Approximately 11% of the world’s energy needs are supplied via nuclear energy. There are 436 nuclear power reactors operating in 31 countries. France, Japan and the United States combined account for 56.5% of nuclear generated electricity. 80% of France’s nuclear reactors provide electrical energy and the United States is the world’s largest nuclear energy producer although its electrical output is only 19%.

Nuclear energy is achieved through nuclear fission. The nuclei of atoms are split, causing energy to be released. Uranium rods are used as the fuel because the uranium nuclei are easily split when neutrons are “shot” at them. Once the uranium nucleus splits, multiple neutrons are released and they are further split into more uranium nuclei causing a chain reaction. 

Australia has the second largest uranium reserves in the world but does not have any nuclear power stations.

Coal To Liquids

Coal can also be converted into a liquid fuel like diesel or gasoline through direct or indirect liquefaction. Liquid coal can become a petroleum substitute and be used in the transportation industry. It is used as alternative liquid fuels like methanol and dimethyl ether (DME); it is also used in lubricants, synthetic waxes and chemical feed stock. 

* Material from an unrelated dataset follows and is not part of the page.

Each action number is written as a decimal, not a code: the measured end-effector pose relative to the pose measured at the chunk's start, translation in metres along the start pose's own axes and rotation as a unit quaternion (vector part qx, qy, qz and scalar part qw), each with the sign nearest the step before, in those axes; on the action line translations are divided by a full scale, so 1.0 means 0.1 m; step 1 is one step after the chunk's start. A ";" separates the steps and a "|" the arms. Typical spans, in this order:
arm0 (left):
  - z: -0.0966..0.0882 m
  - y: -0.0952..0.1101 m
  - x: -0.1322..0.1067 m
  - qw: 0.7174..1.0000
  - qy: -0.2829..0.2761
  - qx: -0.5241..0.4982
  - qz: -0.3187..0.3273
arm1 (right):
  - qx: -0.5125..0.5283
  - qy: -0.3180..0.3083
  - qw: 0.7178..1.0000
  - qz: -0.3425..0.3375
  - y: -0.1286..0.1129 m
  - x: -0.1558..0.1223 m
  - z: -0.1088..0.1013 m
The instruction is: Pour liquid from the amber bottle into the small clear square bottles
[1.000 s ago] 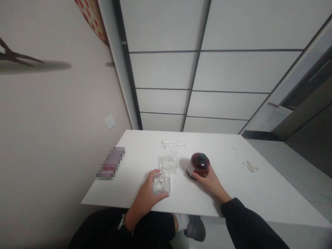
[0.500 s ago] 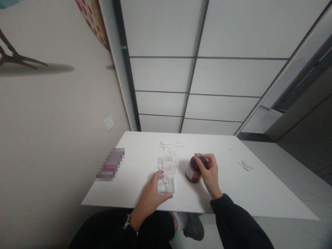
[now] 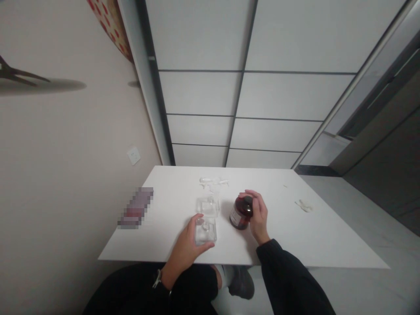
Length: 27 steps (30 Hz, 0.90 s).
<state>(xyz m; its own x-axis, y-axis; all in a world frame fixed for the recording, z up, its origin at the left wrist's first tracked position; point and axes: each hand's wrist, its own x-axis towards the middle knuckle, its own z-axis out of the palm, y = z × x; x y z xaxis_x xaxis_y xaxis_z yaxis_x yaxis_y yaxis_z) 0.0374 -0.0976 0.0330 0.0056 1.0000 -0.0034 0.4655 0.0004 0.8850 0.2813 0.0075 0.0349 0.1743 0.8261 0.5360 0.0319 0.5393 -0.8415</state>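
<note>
My left hand (image 3: 189, 243) is closed around a clear square glass jar (image 3: 205, 236), fingers on its far side and thumb on its near side. A rounded clear knob shows on top of this jar. Just behind it stands a second clear square jar (image 3: 208, 209), also with a knob. To the right, an amber-brown bottle (image 3: 239, 218) with a pale label and dark cap stands upright on the table. My right hand (image 3: 259, 216) wraps around the bottle's right side and far edge; its fingertips are partly hidden behind the bottle.
The white table (image 3: 164, 210) carries clear plastic-looking droppers (image 3: 214, 180) at the back, a crumpled pale scrap (image 3: 304, 205) at the right, and a pixelated object (image 3: 135, 210) at the left edge. A wall with a socket (image 3: 133, 155) rises at left, and sliding panels stand behind.
My right hand has shifted from the bottle's cap to its right side, leaving more of the cap showing. My left hand keeps its hold on the jar. The view has shifted slightly.
</note>
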 end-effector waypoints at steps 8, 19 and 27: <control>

South Africa has been producing liquid coal since 1955. More plants are being opened across the world and China is notably creating the two biggest liquid coal plants in the world. Large coal reserves are found in the United States, China, India, Russia, Ukraine, Germany, Poland, South Africa and Australia, with most countries starting new coal to liquid projects.

Shale Oil

Oil shale is produced from sedimentary rocks containing kerogen which is an organic precursor to oil that release petroleum –like liquids through pyrolysis, hydrogenation or thermal dissolution. Today oil shale is used to produce oil, and be used as an energy source in both thermal and electrical power plants. Other uses include being used in cement, bricks, fertilizers, soil additives and glass.

Oil shale resources are found in many countries however there is no economical method for extracting oil from the oil shale rocks. The lack of commercial practicalities has inhibited the development of better technologies to reduce the cost of extraction. 

The United States has the largest oil shale reserves and the largest producers are China, Estonia, Brazil and Australia.

Coal Seam Gas

Coal forms over millions of years, storing large quantities of a methane-rich gas and coal seam gas (CSG). CSG is often referred to as “unconventional gas” or “sweet gas” because of a lack of hydrogen sulphide, this gas is extracted from the underground coal deposits. The methane lines the inside pores of the coal and is also found in the cleats and seams; the gas is held in place by water pressure. 

Coal seam gas has become a very important source of energy and especially within Australia where it supplies over 60% of the total gas market in Queensland. Gas is used to supply some of our electricity needs like running our lights, appliances and hot water. 

There are large reserves of coal bed methane in Canada and the United States but Australia is the main producer of coal seam gas with 18 mining operations currently being used.